Return, unchanged and with no pictures, the lines below from the very first through the one that contains "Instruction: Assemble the".

= Dataset excerpt =
------------------------

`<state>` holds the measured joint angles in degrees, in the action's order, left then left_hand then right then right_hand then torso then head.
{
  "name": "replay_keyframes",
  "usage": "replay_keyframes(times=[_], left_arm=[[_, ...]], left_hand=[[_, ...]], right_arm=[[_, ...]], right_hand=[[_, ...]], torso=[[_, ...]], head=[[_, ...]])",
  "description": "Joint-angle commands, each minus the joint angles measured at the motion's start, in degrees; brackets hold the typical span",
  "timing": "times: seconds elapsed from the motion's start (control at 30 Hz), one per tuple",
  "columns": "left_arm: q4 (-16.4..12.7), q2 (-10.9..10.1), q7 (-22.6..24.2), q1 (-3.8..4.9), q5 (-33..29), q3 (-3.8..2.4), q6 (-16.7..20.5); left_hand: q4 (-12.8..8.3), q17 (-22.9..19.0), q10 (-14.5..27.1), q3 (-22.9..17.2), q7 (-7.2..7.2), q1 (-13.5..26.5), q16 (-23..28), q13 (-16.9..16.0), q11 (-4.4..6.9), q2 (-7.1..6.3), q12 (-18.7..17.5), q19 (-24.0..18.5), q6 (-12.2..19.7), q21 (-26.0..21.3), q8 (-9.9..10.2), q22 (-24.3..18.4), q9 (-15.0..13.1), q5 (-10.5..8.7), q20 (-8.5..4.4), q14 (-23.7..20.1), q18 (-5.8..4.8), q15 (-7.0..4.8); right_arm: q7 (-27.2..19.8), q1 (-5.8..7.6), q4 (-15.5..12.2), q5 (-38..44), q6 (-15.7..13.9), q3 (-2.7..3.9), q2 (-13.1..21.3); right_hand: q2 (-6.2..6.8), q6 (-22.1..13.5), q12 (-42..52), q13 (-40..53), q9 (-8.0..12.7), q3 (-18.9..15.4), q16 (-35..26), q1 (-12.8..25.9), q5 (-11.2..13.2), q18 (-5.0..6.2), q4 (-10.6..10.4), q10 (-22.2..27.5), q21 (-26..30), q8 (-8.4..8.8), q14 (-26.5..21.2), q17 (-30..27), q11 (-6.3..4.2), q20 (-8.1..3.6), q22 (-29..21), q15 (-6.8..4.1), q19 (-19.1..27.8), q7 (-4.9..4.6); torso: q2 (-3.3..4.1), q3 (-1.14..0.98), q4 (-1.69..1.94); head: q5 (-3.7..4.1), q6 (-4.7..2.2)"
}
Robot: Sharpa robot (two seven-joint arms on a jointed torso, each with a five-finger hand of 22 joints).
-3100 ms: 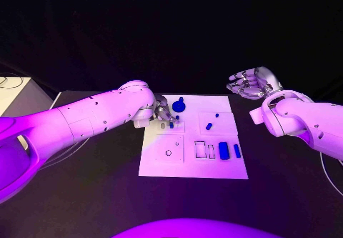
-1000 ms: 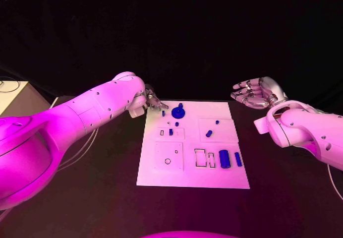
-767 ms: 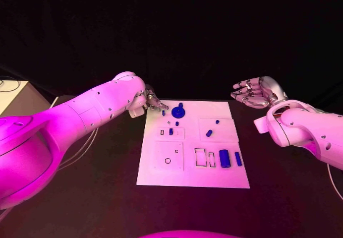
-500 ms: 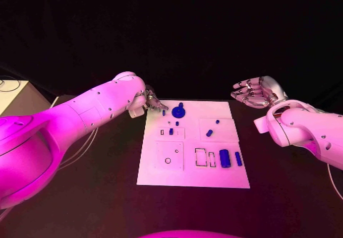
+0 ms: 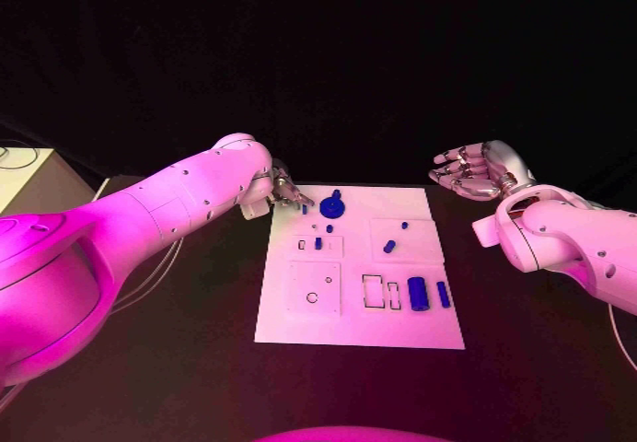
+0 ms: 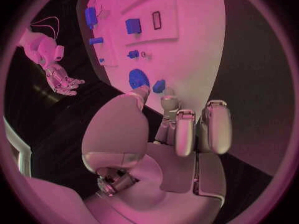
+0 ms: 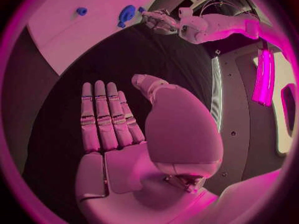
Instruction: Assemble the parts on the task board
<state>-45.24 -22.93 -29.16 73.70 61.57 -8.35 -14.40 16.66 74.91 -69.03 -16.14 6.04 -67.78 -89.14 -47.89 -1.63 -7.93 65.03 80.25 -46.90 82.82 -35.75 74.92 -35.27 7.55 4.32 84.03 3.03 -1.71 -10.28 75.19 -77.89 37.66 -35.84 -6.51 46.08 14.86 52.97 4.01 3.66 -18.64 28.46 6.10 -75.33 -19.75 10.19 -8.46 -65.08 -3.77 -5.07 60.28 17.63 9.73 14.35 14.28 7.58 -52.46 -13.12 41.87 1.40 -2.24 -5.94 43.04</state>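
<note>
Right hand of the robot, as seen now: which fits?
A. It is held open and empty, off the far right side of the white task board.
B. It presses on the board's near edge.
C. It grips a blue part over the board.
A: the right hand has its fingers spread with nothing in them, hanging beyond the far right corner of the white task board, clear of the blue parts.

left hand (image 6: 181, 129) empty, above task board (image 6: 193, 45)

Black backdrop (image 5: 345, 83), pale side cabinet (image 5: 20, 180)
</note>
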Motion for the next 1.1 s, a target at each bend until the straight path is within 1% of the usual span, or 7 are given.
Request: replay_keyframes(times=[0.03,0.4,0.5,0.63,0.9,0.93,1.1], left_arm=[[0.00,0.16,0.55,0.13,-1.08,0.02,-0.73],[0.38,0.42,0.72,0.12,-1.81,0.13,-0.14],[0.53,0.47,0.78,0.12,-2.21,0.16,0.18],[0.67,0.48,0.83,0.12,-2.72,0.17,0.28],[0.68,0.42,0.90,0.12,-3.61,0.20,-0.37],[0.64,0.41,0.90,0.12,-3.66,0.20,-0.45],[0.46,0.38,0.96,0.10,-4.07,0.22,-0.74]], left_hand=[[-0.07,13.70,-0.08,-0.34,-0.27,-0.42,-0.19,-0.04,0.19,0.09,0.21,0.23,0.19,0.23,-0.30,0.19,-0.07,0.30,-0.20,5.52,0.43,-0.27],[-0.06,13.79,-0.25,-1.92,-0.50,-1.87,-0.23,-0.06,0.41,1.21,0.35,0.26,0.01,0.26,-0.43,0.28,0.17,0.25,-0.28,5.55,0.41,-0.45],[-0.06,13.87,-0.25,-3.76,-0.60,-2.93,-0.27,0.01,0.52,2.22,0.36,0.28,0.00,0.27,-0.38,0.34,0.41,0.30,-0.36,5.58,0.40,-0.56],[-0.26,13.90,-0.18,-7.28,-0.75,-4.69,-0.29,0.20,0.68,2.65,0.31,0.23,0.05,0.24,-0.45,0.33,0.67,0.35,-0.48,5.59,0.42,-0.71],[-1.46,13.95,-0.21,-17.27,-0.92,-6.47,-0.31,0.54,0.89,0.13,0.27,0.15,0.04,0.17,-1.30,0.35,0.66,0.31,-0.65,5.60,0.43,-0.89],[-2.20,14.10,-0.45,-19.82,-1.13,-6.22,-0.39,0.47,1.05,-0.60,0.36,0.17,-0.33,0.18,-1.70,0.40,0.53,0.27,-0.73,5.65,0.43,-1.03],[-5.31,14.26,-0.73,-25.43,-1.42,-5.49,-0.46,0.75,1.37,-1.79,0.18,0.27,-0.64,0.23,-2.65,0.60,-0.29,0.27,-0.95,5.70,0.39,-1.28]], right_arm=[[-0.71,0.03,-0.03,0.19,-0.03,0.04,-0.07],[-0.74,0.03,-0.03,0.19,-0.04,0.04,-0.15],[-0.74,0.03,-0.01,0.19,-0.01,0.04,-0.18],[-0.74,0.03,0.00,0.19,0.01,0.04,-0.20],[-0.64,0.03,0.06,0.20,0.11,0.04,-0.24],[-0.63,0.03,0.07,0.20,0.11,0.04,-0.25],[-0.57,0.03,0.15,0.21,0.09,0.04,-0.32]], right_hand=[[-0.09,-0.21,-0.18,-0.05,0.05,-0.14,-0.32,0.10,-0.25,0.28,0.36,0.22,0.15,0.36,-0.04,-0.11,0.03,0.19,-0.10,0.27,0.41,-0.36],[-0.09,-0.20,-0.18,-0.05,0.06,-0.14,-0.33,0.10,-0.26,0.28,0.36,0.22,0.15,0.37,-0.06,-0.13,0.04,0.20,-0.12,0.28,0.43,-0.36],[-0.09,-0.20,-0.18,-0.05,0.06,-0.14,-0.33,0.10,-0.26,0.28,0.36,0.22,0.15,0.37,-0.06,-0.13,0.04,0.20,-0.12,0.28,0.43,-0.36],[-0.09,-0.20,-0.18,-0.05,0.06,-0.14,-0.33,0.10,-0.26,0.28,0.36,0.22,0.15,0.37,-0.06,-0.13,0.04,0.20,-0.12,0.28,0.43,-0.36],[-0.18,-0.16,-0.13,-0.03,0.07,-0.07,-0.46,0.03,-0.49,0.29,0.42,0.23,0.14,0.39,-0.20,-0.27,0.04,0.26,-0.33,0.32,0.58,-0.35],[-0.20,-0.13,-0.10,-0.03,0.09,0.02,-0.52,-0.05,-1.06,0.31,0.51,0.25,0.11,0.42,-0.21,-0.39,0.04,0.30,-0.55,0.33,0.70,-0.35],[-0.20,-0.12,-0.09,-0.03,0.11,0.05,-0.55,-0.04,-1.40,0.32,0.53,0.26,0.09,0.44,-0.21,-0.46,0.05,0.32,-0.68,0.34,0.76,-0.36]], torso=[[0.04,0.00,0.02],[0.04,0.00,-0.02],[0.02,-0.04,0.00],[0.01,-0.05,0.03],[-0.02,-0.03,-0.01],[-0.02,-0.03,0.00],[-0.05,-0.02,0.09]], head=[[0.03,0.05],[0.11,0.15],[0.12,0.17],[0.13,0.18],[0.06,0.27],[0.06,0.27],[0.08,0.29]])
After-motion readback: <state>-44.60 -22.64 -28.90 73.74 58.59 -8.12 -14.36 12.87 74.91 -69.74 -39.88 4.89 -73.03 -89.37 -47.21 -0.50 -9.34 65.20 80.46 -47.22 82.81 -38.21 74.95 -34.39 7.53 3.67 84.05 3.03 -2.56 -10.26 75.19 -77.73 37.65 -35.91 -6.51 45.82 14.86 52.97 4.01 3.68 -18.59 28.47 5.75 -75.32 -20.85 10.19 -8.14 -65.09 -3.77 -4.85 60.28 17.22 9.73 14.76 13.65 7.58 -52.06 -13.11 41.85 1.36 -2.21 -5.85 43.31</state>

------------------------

= Result below =
`<state>` holds the measured joint angles in degrees, in the action's order, left then left_hand then right then right_hand then torso then head.
{
  "name": "replay_keyframes",
  "usage": "replay_keyframes(times=[_], left_arm=[[_, ...]], left_hand=[[_, ...]], right_arm=[[_, ...]], right_hand=[[_, ...]], torso=[[_, ...]], head=[[_, ...]])",
  "description": "Joint-angle commands, each minus the joint angles measured at the motion's start, in degrees; brackets hold the typical span",
  "timing": "times: seconds elapsed from the motion's start (control at 30 Hz), one per tuple",
  "columns": "left_arm: q4 (-16.4..12.7), q2 (-10.9..10.1), q7 (-22.6..24.2), q1 (-3.8..4.9), q5 (-33..29), q3 (-3.8..2.4), q6 (-16.7..20.5); left_hand: q4 (-12.8..8.3), q17 (-22.9..19.0), q10 (-14.5..27.1), q3 (-22.9..17.2), q7 (-7.2..7.2), q1 (-13.5..26.5), q16 (-23..28), q13 (-16.9..16.0), q11 (-4.4..6.9), q2 (-7.1..6.3), q12 (-18.7..17.5), q19 (-24.0..18.5), q6 (-12.2..19.7), q21 (-26.0..21.3), q8 (-9.9..10.2), q22 (-24.3..18.4), q9 (-15.0..13.1), q5 (-10.5..8.7), q20 (-8.5..4.4), q14 (-23.7..20.1), q18 (-5.8..4.8), q15 (-7.0..4.8); right_arm: q7 (-27.2..19.8), q1 (-5.8..7.6), q4 (-15.5..12.2), q5 (-38..44), q6 (-15.7..13.9), q3 (-2.7..3.9), q2 (-13.1..21.3); right_hand: q2 (-6.2..6.8), q6 (-22.1..13.5), q12 (-42..52), q13 (-40..53), q9 (-8.0..12.7), q3 (-18.9..15.4), q16 (-35..26), q1 (-12.8..25.9), q5 (-11.2..13.2), q18 (-5.0..6.2), q4 (-10.6..10.4), q10 (-22.2..27.5), q21 (-26..30), q8 (-8.4..8.8), q14 (-26.5..21.2), q17 (-30..27), q11 (-6.3..4.2), q20 (-8.1..3.6), q22 (-29..21), q15 (-6.8..4.1), q19 (-19.1..27.8), q7 (-4.9..4.6); torso: q2 (-3.3..4.1), q3 (-1.14..0.98), q4 (-1.69..1.94); head: q5 (-3.7..4.1), q6 (-4.7..2.2)"
}
Robot: Sharpa robot (two seven-joint arms on a jointed torso, each with a five-finger hand of 22 joints).
-3100 ms: 
-1000 ms: 
-767 ms: 
-500 ms: 
+0 ms: 
+0 ms: 
+0 ms: 
Instruction: Assemble the parts on the task board

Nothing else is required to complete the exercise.